Dans un discours improvisé sur l’esplanade de la Kasbah, devant des centaines de manifestants rassemblés près des bureaux du Premier ministre, le général Rachid Ammar, chef d’état-major de l’armée de terre tunisienne, a promis: «L’armée nationale se porte garante de la Révolution. L’armée a protégé et protège le peuple et le pays».

«Nous sommes fidèles à la Constitution du pays. Nous protégeons la Constitution. Nous ne sortirons pas de ce cadre», a ajouté le général Ammar, qui jouit d’une immense popularité en Tunisie, parce qu’il a refusé de faire tirer sur des manifestants comme le lui demandait Ben Ali.

Ces paroles suffiront-elles à calmer la colère des manifestants? Ce lundi, ils étaient de nouveau des milliers à exiger sans faiblir la démission du gouvernement de transition, notamment devant le siège du Premier ministre où des heurts limités ont eu lieu avec la police, alors que les instituteurs faisaient grève pour soutenir le mouvement.

Rassemblés sur l’esplanade de la Kasbah, les protestataires réclament toujours la démission du gouvernement formé lundi dernier et dominé par les caciques de l’ancien régime du président Ben Ali. De quelques centaines à l’aube, ils sont devenus à nouveau des milliers -«entre 3 et 5.000» selon un militaire- en début d’après-midi à protester sur l’esplanade de la Kasbah, près du palais où travaille le Premier ministre Mohammed Ghannouchi.

«La Kasbah, c’est la Bastille de la Tunisie»

«La Kasbah, c’est la Bastille de la Tunisie et on va la démonter, comme les sans-culottes français ont fait tomber la Bastille en 1789», promettait un manifestant. D’autres cortèges, auxquels se sont joints notamment des lycéens, ont défilé avenue Habib Bourguiba, l’artère principale de la capitale.

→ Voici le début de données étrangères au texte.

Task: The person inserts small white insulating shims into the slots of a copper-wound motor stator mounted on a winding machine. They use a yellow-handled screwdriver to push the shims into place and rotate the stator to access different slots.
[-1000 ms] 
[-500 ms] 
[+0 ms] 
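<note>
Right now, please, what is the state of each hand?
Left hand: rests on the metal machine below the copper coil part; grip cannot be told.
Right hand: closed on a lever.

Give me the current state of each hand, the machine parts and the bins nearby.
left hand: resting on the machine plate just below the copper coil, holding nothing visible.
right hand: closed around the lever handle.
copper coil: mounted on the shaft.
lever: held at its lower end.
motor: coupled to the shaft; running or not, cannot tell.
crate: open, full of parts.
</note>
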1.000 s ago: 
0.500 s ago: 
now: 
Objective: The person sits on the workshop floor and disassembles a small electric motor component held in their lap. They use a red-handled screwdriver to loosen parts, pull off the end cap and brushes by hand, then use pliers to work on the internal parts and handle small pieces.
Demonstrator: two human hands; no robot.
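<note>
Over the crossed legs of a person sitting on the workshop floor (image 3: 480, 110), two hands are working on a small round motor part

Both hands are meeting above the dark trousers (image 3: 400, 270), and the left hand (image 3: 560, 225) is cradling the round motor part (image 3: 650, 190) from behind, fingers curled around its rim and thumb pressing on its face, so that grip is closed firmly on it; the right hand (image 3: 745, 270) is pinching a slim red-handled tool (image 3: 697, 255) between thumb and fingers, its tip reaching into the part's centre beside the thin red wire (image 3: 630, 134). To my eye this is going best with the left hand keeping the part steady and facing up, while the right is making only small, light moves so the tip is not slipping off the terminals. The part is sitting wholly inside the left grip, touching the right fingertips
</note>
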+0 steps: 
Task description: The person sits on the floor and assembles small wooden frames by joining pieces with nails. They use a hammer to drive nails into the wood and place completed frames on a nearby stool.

Tôt, près des bureaux du Premier ministre, à l’endroit où ont campé toute la nuit malgré le couvre-feu de jeunes ruraux arrivés la veille de la région de Sidi Bouzid, foyer de la «révolution du jasmin», des heurts ont opposé la police à des groupes de manifestants. Des policiers anti-émeute ont tiré des gaz lacrymogènes contre des manifestants qui leur lançaient des pierres alors que d’autres policiers tentaient d’exfiltrer des fonctionnaires du siège du gouvernement.

Plus tard, un groupe a totalement saccagé une voiture de police vide dans une rue voisine, après s’être précipité sur des personnes qu’ils avaient prises pour des membres du gouvernement entrant dans un bâtiment officiel. A chaque fois, les militaires, très populaires pour avoir refusé de tirer sur la foule avant la chute de Ben Ali, ont fait barrage entre protestataires et policiers.

Après un week-end de mobilisation anti-gouvernementale, lundi devait tester l’évolution du rapport de force entre la rue et le gouvernement, qui table sur un hypothétique essoufflement de la contestation populaire.

Ses efforts pour remettre le pays sur les rails ont d’entrée été plombés par une «grève illimitée» des instituteurs réclamant eux aussi le départ des anciens ministres de M. Ben Ali, en ce jour de reprise officielle des cours dans les maternelles, le primaire et pour les lycéens de classe terminale.